Hi,
+1 to what Kenn asked: your pipeline is in streaming mode and GIB
preserves windowing, the elements are buffered until one of these
conditions are true: batchsize reached or end of window. I your case I
think it is the second one.
Best
Etienne
On 28/02/2020 19:15, Kenneth Knowles wrote:
What are the timestamps on the elements?
On Fri, Feb 28, 2020 at 8:36 AM Vasu Gupta <dev.vasugu...@gmail.com
<mailto:dev.vasugu...@gmail.com>> wrote:
Edit: Issue is on Direct Runner(Not Direction Runner - mistyped)
Issue Details:
Input data: 7 key-value Packets like: a-1, a-4, b-3, c-5, d-1,
e-4, e-5
Batch Size: 5
Expected output: a-1,4, b-3, c-5, d-1, e-4,5
Getting Packets with irregular size like a-1, b-5, e-4,5 OR a-1,4,
c-5 etc
But i always got correct number of packets with BATCH_SIZE = 1
On 2020/02/27 20:40:16, Kenneth Knowles <k...@apache.org
<mailto:k...@apache.org>> wrote:
> Can you share some more details?

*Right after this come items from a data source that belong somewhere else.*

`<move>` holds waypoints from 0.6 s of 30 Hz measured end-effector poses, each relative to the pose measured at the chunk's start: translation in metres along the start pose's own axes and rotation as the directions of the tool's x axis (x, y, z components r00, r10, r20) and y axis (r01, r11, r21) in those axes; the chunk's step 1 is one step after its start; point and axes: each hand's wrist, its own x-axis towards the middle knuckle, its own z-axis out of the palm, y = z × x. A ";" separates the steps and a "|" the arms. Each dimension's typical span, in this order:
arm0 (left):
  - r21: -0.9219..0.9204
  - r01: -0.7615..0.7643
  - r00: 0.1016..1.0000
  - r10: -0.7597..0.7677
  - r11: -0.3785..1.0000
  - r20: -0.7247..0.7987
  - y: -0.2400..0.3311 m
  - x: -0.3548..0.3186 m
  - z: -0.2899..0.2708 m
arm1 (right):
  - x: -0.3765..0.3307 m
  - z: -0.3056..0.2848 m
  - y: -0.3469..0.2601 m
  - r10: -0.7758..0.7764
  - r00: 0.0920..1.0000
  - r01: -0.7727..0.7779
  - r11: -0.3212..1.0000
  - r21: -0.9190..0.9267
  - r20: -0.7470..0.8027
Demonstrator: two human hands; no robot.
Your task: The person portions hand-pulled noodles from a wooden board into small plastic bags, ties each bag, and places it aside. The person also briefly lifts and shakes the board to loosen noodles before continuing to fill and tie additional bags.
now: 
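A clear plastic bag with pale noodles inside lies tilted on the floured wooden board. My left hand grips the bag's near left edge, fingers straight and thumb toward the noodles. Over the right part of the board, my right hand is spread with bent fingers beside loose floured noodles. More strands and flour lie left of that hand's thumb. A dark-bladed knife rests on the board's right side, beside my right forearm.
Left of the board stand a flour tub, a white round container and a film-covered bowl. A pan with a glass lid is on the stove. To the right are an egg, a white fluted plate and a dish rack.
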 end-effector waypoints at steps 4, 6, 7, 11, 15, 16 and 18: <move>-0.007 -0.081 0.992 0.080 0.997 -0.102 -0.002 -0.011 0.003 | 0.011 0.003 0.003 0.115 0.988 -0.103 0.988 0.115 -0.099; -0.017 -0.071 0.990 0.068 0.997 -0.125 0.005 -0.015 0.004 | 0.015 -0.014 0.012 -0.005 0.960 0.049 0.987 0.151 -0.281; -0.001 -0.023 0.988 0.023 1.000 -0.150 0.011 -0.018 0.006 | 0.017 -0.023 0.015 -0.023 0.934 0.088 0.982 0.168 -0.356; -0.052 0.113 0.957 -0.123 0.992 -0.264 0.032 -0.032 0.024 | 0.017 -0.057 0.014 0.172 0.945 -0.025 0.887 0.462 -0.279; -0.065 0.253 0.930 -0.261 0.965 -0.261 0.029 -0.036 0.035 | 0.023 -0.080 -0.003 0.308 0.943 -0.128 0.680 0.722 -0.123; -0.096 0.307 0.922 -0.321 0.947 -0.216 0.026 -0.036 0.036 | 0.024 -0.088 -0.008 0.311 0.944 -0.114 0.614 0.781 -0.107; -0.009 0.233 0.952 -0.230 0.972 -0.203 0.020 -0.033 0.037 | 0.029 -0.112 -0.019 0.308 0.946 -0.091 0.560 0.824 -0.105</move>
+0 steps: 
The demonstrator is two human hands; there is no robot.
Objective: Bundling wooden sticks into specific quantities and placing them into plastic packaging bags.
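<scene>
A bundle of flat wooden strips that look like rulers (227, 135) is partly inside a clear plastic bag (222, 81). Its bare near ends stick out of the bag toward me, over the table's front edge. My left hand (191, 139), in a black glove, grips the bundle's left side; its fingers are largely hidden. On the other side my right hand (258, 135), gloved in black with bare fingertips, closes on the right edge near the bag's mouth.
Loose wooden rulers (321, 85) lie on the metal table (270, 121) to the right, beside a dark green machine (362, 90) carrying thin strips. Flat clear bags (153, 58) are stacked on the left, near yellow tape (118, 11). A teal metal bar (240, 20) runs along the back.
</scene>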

What is the expected output and
what
> output are you seeing?
>
> On Thu, Feb 27, 2020 at 9:39 AM Vasu Gupta
<dev.vasugu...@gmail.com <mailto:dev.vasugu...@gmail.com>> wrote:
>
> > Hey folks, I am using Apache beam Framework in Java with
Direction Runner
> > for local testing purposes. When using GroupIntoBatches with
batch size 1
> > it works perfectly fine i.e. the output of the transform is
consistent and
> > as expected. But when using with batch size > 1 the output
Pcollection has
> > less data than it should be.
> >
> > Pipeline flow:
> > 1. A Transform for reading from pubsub
> > 2. Transform for making a KV out of the data
> > 3. A Fixed Window transform of 1 second
> > 4. Applying GroupIntoBatches transform
> > 5. And last, Logging the resulting Iterables.
> >
> > Weird thing is that it batch_size > 1 works great when running on
> > DataflowRunner but not with DirectRunner. I think the issue
might be with
> > Timer Expiry since GroupIntoBatches uses BagState internally.
> >
> > Any help will be much appreciated.
> >
>